Bhakti Kartini I still clearly remember the name of the hospital. It was green, was not so far from my house. However, the thing I hated the most was that the hospital surroundings was dark, not so much lighting, I could say that it was dimly lit. Until now, the hospital part that I am most familiar with is the NICU corridor. It was not so far from the main entrance of the hospital, but it was really smelly. You know, it was the hospital smells. At the NICU room where my little baby brother was treated, there was a large glass that allowed us to see the babies from the outside. Through the outside, I saw that there were around four incubators with babies in it. On the big glass, there were an announcement ‘Children under 13 years old is not allowed to enter this room, no food, or drink is allowed in this room, please wear the sterile clothes which we have prepared at the entrance door before entering NICU room’. I was ten years old, so I could accept my fate that I was not allowed to see my brother closely.

However, due to my height which made me look like a fourteen years old, my dad bravely lied to the nurse in the NICU that I was already fourteen. So the nurse allowed me to enter the NICU room. Once I opened the entrance door to the NICU room, I muttered to myself ‘Wow! This room is really big, a lot of patients in it, but where is the babies?’. So I just followed my dad who led the way. He entered a green door with so many cute stickers on it, which I guessed this was the babies NICU room. Then it was! The first impression I thought about the NICU room was the smell was stronger than in the corridor, it was noisy by the hospital equipment that is attached to the patient’s body. I was excited by the fact that I was finally able to meet him this time, but sad at the same time because we had to meet each other in that situation. “The first day we brought him here, his body was purplish, his cry was weakened, and I was almost lost the hope for him. However, he already passed his critical state now, you can see how healthy he is now, and he eats the food very well through the intravenous hose. The amniotic liquid which poisoned him was mostly removed from his body” explained my father, then I asked him “then how about mom’s breast milk which are delivered here every day? Did he drink it?”. Yes, every time I came to the hospital with my ojek driver, my mom would ask me to bring the pumped breast milk for my brother. “Of course he liked it, that’s why he is already in his speedy recovery right now” said my father. The visiting hour was end. I came out of the NICU room with my dad, and we sat on a long chair in front of the big glass of NICU room. We talked and he told me that the baby’s name is ‘Muhammad Tegar Putera’. What a meaningful name! I thought. Before he was born, my dad always told us that the name will be Egar, but now it’s Tegar due to his spirit against his illness. However, we still called him Egar until now.

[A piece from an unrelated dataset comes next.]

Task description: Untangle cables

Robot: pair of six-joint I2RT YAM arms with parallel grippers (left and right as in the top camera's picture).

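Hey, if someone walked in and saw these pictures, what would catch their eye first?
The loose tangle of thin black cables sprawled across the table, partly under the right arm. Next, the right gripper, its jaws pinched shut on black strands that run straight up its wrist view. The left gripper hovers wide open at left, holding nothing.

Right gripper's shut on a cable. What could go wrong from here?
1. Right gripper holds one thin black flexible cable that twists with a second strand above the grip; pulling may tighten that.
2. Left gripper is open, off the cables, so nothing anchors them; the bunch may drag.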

That was my tenth days at the hospital. But something was caught my eyes when I saw my brother through the big glass. He was alone. He was not with the other three previous babies. I ran into my dad and asked him where they were. “two of them were passed away last night, only 3 hours apart after the first one died, and for the other one, her parents decided to move her into another hospital” answered my dad. “So Egar is the only one left now?” asked me, answered by my dad’s nods “then he is the strongest here” said me again.

Only five days after that conversation of me and my dad, the doctor declared that Egar was finally allowed to go home. It was a very exciting day. All of my close neighbors, my grandmother, my uncles and aunts came to pick us. They helped us brought our luggage and excitedly congratulated my parents and Egar for successfully passed the patience exam from God. Then, that’s how Bhakti Kartini hospital becomes a memorable place for me, because every time I passed through the hospital I will remember the days I spent there with my dad and talked to my baby brother who was sick. However, now Egar grows up as a healthy boy that we proud of, and always told him that Bhakti Kartini hospital is his place of merit every time we passed through that place.